EXERCISE
Reproduce every line of the listing as written, apart from the pictures.

DATASET EXCERPT

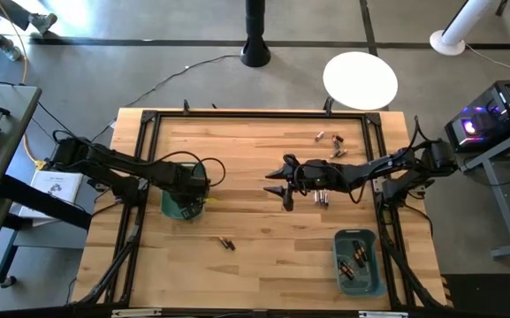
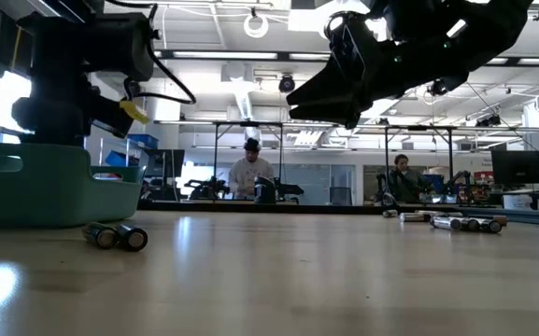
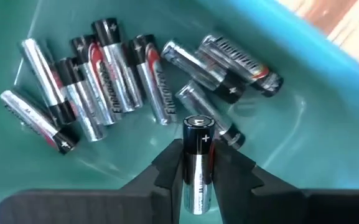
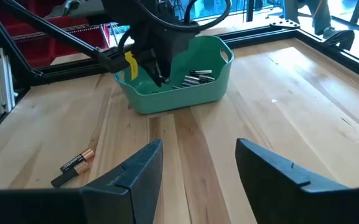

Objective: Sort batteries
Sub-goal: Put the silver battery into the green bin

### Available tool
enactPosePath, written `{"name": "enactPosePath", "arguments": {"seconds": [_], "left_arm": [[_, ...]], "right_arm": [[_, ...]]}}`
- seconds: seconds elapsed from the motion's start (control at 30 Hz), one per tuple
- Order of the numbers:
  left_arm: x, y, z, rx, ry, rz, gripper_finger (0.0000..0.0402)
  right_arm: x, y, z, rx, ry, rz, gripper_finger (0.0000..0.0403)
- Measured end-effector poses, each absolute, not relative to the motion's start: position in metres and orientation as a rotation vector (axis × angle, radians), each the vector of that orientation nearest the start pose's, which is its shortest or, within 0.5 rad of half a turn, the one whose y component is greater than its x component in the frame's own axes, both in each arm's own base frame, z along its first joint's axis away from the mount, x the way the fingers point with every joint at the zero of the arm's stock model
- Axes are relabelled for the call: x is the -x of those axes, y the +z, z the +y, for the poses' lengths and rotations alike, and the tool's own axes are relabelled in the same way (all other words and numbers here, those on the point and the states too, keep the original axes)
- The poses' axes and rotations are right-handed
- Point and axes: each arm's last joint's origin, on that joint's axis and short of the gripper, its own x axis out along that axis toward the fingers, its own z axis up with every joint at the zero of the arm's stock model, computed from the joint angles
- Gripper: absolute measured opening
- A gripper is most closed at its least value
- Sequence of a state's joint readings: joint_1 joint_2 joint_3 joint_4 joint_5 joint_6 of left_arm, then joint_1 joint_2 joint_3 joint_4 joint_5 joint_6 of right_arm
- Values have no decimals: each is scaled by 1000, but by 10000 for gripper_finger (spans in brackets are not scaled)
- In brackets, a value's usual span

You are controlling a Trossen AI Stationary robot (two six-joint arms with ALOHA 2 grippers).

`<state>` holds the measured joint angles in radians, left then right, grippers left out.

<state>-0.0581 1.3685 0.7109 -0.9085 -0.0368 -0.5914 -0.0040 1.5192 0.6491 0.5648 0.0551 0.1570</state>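
Observation:
My left gripper [image 3: 198, 177] reaches down into the left teal bin [image 1: 182, 201] and is shut on one silvery battery [image 3: 198, 155]. Several silvery batteries [image 3: 104, 87] lie on that bin's floor. My right gripper [image 4: 198, 168] hangs open over the middle of the table [image 1: 285, 181], with nothing between its fingers. Two dark, copper-ended batteries [image 1: 226, 242] lie loose on the wood near the table's front. More loose batteries lie under the right arm [image 1: 321, 196] and by the far edge [image 1: 330, 139]. My left gripper pinches the silvery battery by its long sides [image 3: 196, 180] between its two fingers. The fingers come from above, pointing down into the bin, and lie along the battery. Its black plus end [image 3: 199, 124] points down toward the bin floor; whether it touches the floor I cannot tell.
A second teal bin [image 1: 358, 262] with dark batteries stands at the front right. A black frame [image 1: 237, 113] runs around the wooden table. In the low view the two loose batteries [image 2: 117, 236] lie just in front of the left bin [image 2: 35, 182].

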Motion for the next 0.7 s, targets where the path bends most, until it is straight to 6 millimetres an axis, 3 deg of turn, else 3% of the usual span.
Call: {"name": "enactPosePath", "arguments": {"seconds": [0.27, 0.4, 0.53, 0.7], "left_arm": [[-194, 159, -6, 407, 472, 1531, 135], [-194, 164, -4, 412, 487, 1547, 159], [-203, 186, -3, 394, 530, 1487, 162], [-221, 225, -5, 302, 535, 1224, 157]], "right_arm": [[-302, 189, -3, -148, -83, 309, 196], [-294, 188, -3, -154, -94, 399, 196], [-272, 192, -7, -218, -165, 563, 196], [-237, 194, -14, -258, -376, 780, 196]]}}
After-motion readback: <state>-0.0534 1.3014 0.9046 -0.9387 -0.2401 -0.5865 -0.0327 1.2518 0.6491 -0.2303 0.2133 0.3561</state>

RESULT FOR THIS EXERCISE
Objective: Sort batteries
Sub-goal: Put the silver battery into the green bin

### Available tool
enactPosePath, written `{"name": "enactPosePath", "arguments": {"seconds": [_], "left_arm": [[_, ...]], "right_arm": [[_, ...]]}}`
- seconds: seconds elapsed from the motion's start (control at 30 Hz), one per tuple
- Order of the numbers:
  left_arm: x, y, z, rx, ry, rz, gripper_finger (0.0000..0.0402)
  right_arm: x, y, z, rx, ry, rz, gripper_finger (0.0000..0.0403)
- Measured end-effector poses, each absolute, not relative to the motion's start: position in metres and orientation as a rotation vector (axis × angle, radians), each the vector of that orientation nearest the start pose's, which is its shortest or, within 0.5 rad of half a turn, the one whose y component is greater than its x component in the frame's own axes, both in each arm's own base frame, z along its first joint's axis away from the mount, x the way the fingers point with every joint at the zero of the arm's stock model
- Axes are relabelled for the call: x is the -x of those axes, y the +z, z the +y, for the poses' lengths and rotations alike, and the tool's own axes are relabelled in the same way (all other words and numbers here, those on the point and the states too, keep the original axes)
- The poses' axes and rotations are right-handed
- Point and axes: each arm's last joint's origin, on that joint's axis and short of the gripper, its own x axis out along that axis toward the fingers, its own z axis up with every joint at the zero of the arm's stock model, computed from the joint angles
- Gripper: absolute measured opening
- A gripper is most closed at its least value
- Sequence of a state's joint readings: joint_1 joint_2 joint_3 joint_4 joint_5 joint_6 of left_arm, then joint_1 joint_2 joint_3 joint_4 joint_5 joint_6 of right_arm
- Values have no decimals: each is scaled by 1000, but by 10000 for gripper_finger (spans in brackets are not scaled)
- In brackets, a value's usual span

You are controlling a Trossen AI Stationary robot (two six-joint arms with ALOHA 2 grippers).

`<state>` holds the measured joint angles in radians, left then right, grippers left out.

<state>-0.0581 1.3685 0.7109 -0.9085 -0.0368 -0.5914 -0.0040 1.5192 0.6491 0.5648 0.0551 0.1570</state>
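Observation:
My left gripper [image 3: 198, 177] reaches down into the left teal bin [image 1: 182, 201] and is shut on one silvery battery [image 3: 198, 155]. Several silvery batteries [image 3: 104, 87] lie on that bin's floor. My right gripper [image 4: 198, 168] hangs open over the middle of the table [image 1: 285, 181], with nothing between its fingers. Two dark, copper-ended batteries [image 1: 226, 242] lie loose on the wood near the table's front. More loose batteries lie under the right arm [image 1: 321, 196] and by the far edge [image 1: 330, 139]. My left gripper pinches the silvery battery by its long sides [image 3: 196, 180] between its two fingers. The fingers come from above, pointing down into the bin, and lie along the battery. Its black plus end [image 3: 199, 124] points down toward the bin floor; whether it touches the floor I cannot tell.
A second teal bin [image 1: 358, 262] with dark batteries stands at the front right. A black frame [image 1: 237, 113] runs around the wooden table. In the low view the two loose batteries [image 2: 117, 236] lie just in front of the left bin [image 2: 35, 182].
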
Motion for the next 0.7 s, targets where the path bends most, until it is straight to 6 millimetres an axis, 3 deg of turn, else 3% of the usual span.
Call: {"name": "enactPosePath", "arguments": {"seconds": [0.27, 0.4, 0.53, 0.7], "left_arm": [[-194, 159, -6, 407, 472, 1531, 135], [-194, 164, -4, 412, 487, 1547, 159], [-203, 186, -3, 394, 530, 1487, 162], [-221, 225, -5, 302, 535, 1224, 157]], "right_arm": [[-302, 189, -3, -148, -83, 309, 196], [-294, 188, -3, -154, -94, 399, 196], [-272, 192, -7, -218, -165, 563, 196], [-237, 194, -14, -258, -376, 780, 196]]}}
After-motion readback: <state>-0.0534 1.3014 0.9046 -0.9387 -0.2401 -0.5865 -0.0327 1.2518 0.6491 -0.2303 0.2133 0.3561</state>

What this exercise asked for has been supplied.